● **Try it**
In the records below, find the line with "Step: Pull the" and the line with "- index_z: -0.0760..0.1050"; return exactly those lines and every line between them.
# # # #
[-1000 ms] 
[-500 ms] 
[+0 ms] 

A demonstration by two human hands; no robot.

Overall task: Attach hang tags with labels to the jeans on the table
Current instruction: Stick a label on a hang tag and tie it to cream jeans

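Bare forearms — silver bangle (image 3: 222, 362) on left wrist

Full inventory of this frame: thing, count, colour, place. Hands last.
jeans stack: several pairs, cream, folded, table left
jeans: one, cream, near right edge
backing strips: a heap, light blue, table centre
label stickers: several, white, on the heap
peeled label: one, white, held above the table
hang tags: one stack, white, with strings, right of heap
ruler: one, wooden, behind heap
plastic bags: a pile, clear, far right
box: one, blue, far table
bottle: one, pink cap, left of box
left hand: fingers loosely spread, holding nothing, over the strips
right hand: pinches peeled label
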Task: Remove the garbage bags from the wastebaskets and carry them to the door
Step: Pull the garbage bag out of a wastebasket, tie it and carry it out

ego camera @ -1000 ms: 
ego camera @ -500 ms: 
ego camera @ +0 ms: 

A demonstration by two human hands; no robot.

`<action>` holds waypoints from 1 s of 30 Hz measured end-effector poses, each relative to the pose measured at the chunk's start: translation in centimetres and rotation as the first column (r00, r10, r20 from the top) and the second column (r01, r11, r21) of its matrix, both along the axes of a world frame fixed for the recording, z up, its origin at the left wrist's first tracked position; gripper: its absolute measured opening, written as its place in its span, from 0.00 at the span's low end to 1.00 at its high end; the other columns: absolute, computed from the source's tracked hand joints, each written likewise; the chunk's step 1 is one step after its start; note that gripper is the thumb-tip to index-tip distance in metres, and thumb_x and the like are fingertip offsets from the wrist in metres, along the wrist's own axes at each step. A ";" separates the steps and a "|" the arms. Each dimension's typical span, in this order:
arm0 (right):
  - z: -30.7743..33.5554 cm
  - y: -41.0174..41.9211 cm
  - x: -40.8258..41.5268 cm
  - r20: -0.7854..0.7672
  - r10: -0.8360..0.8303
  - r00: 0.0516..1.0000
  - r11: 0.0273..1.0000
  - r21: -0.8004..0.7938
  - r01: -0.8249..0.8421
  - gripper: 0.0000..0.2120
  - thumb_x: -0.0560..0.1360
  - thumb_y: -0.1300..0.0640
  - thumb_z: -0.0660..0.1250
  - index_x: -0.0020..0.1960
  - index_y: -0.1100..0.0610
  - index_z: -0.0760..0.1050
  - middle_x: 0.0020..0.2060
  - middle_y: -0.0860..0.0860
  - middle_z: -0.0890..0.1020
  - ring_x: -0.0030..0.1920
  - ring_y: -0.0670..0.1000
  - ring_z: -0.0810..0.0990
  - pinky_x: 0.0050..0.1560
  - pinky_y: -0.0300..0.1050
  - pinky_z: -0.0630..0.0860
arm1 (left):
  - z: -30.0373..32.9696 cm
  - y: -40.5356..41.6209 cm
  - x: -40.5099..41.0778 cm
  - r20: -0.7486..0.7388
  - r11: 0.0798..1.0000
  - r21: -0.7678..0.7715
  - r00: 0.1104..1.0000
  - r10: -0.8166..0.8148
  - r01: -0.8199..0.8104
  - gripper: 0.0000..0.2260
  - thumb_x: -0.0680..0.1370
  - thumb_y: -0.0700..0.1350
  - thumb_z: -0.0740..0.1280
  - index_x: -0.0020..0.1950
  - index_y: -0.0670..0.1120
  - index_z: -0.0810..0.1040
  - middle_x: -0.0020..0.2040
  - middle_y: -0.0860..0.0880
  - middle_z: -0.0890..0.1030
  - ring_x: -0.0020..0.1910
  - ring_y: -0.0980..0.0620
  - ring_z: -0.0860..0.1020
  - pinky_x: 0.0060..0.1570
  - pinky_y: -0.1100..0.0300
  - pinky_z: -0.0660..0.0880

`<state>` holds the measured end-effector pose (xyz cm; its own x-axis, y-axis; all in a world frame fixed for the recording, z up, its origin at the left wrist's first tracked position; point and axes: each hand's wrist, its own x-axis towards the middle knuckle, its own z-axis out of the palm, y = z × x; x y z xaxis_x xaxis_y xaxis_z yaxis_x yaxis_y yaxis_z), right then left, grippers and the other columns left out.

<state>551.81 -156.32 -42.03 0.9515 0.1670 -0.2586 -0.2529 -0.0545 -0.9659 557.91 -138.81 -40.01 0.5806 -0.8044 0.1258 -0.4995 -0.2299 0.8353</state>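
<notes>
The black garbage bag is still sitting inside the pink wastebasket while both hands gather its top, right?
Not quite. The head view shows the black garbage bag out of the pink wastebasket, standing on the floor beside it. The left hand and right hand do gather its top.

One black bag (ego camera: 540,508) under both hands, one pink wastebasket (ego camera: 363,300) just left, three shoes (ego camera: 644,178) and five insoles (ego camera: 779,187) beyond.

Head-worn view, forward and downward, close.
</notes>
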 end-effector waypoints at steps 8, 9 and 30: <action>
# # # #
● **Written reply**
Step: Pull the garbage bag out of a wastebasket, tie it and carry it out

ego camera @ -1000 ms: 
ego camera @ -500 ms: 
ego camera @ +0 ms: 

A demonstration by two human hands; no robot.

`<action>` holds waypoints from 1 s of 30 Hz measured end-effector poses, each relative to the pose measured at the chunk's start: translation in centimetres and rotation as the first column (r00, r10, r20 from the top) and the second column (r01, r11, r21) of its matrix, both along the axes of a world frame fixed for the recording, z up, its origin at the left wrist's first tracked position; gripper: its absolute measured opening, written as its place in its span, from 0.00 at the span's low end to 1.00 at its high end; the other columns: absolute, computed from the source's tracked hand joints, each written likewise; the chunk's step 1 is one step after its start; note that gripper is the thumb-tip to index-tip distance in metres, and thumb_x and the like are fingertip offsets from the wrist in metres, along the wrist's own axes at each step. A ";" separates the steps and a "|" the arms. Each dimension's typical span, in this order:
arm0 (right):
  - z: -30.7743..33.5554 cm
  - y: -41.0174..41.9211 cm
  - x: -40.8258..41.5268 cm
  - r20: -0.7854..0.7672
  - r10: -0.8360..0.8303
  - r00: 0.0516..1.0000
  - r11: 0.0273..1.0000
  - r21: -0.8004..0.7938
  - r01: -0.8249..0.8421
  - gripper: 0.0000..0.2120
  - thumb_x: -0.0560..0.1360
  - thumb_y: -0.1300..0.0640
  - thumb_z: -0.0660..0.1250
  - index_x: -0.0020..0.1960
  - index_y: -0.1100..0.0610
  - index_z: -0.0760..0.1050

What appears above is the complete answer.